Transcribe the data as written, minus images.

*** Opening DATA SUPPLIED ***

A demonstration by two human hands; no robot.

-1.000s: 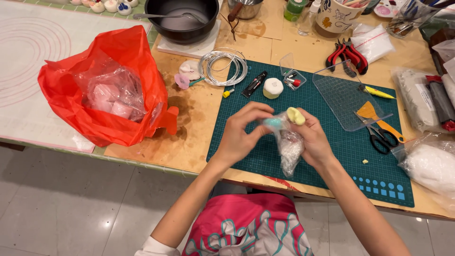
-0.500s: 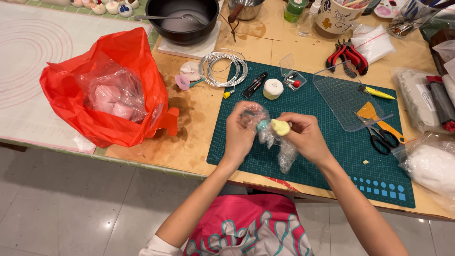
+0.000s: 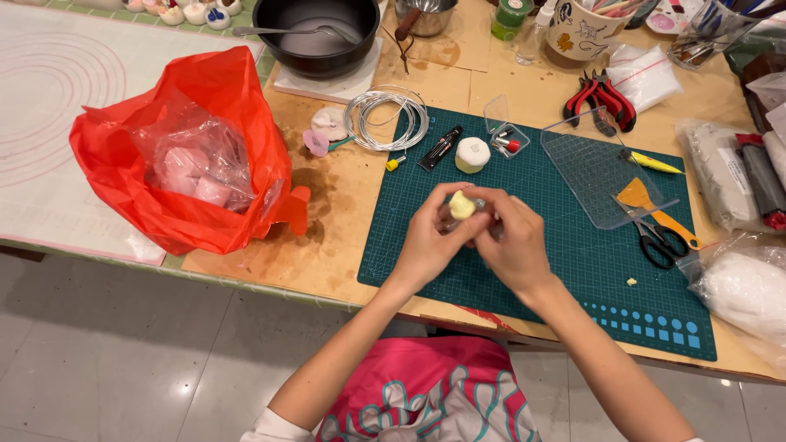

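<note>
Here, your inventory runs from the counter's left edge to its right.

- White baking mat (image 3: pixel 49 123): left edge, bare, printed with rings.
- Red plastic bag (image 3: pixel 196 155): beside the mat, gaping open, with a clear bag of pale pink lumps inside.
- Black pan (image 3: pixel 315 33): far edge, a spoon resting in it.
- Coil of silver wire (image 3: pixel 385 119): at the far left corner of the green cutting mat (image 3: pixel 573 278).
- Left hand (image 3: pixel 426 241): over the middle of the cutting mat, fingers curled shut on the pale yellow lump (image 3: pixel 462 205), pinched at the fingertips.
- Pale yellow lump: held above the mat between both hands, at their far tips; too round to show a long axis.
- Right hand (image 3: pixel 516 245): touching the left, fingers closed round the same lump and a scrap of clear wrap. Both hands are equally near it, the left showing the firmer pinch.
- Clear gridded plate (image 3: pixel 598 168): right of the hands.
- Scissors (image 3: pixel 659 241): near the mat's right edge.
- Bagged white material (image 3: pixel 741 286): at the counter's right edge.
</note>
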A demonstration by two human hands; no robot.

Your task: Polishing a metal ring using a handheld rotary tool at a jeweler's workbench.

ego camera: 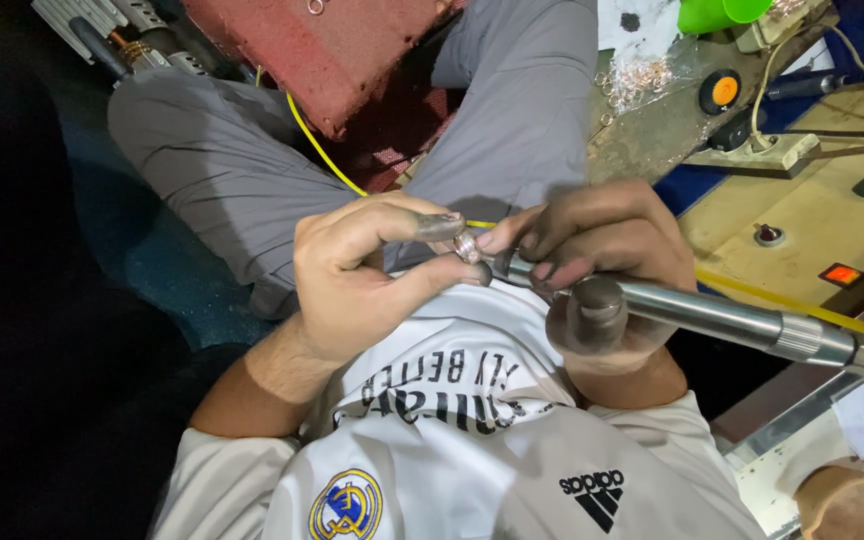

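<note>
The left hand (352,275) pinches a small silvery metal ring (466,245) between thumb and forefinger, just above the white shirt (472,440). The right hand (592,260) grips a steel rotary handpiece (712,315), its tip seemingly touching the ring; brace both hands together and press lightly.

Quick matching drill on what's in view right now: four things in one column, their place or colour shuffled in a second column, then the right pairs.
Things:
1. small ring
2. metal handpiece
3. green cup
4. yellow cord

Places or colours:
A. top edge of the view, on the cluttered bench
B. pinched between thumb and forefinger of the left hand
C. gripped in the right hand, shaft running out to the right
D. crossing the lap over the grey trousers

Pairs: 1-B, 2-C, 3-A, 4-D
</note>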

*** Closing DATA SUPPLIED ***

§ **WRITTEN ANSWER**:
A demonstration by two human hands; no robot.

-1.000s: 
-0.500s: 
+0.000s: 

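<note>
Here, your inventory runs from the counter's left edge to its right.

- White baking mat (image 3: pixel 49 123): left edge, bare, printed with rings.
- Red plastic bag (image 3: pixel 196 155): beside the mat, gaping open, with a clear bag of pale pink lumps inside.
- Black pan (image 3: pixel 315 33): far edge, a spoon resting in it.
- Coil of silver wire (image 3: pixel 385 119): at the far left corner of the green cutting mat (image 3: pixel 573 278).
- Left hand (image 3: pixel 426 241): over the middle of the cutting mat, fingers curled shut on the pale yellow lump (image 3: pixel 462 205), pinched at the fingertips.
- Pale yellow lump: held above the mat between both hands, at their far tips; too round to show a long axis.
- Right hand (image 3: pixel 516 245): touching the left, fingers closed round the same lump and a scrap of clear wrap. Both hands are equally near it, the left showing the firmer pinch.
- Clear gridded plate (image 3: pixel 598 168): right of the hands.
- Scissors (image 3: pixel 659 241): near the mat's right edge.
- Bagged white material (image 3: pixel 741 286): at the counter's right edge.
</note>
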A demonstration by two human hands; no robot.

Your task: Polishing a metal ring using a handheld rotary tool at a jeweler's workbench.

ego camera: 

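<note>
The left hand (352,275) pinches a small silvery metal ring (466,245) between thumb and forefinger, just above the white shirt (472,440). The right hand (592,260) grips a steel rotary handpiece (712,315), its tip seemingly touching the ring; brace both hands together and press lightly.

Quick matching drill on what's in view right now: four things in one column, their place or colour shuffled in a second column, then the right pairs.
Things:
1. small ring
2. metal handpiece
3. green cup
4. yellow cord

Places or colours:
A. top edge of the view, on the cluttered bench
B. pinched between thumb and forefinger of the left hand
C. gripped in the right hand, shaft running out to the right
D. crossing the lap over the grey trousers

Pairs: 1-B, 2-C, 3-A, 4-D
</note>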

The output has been given in full.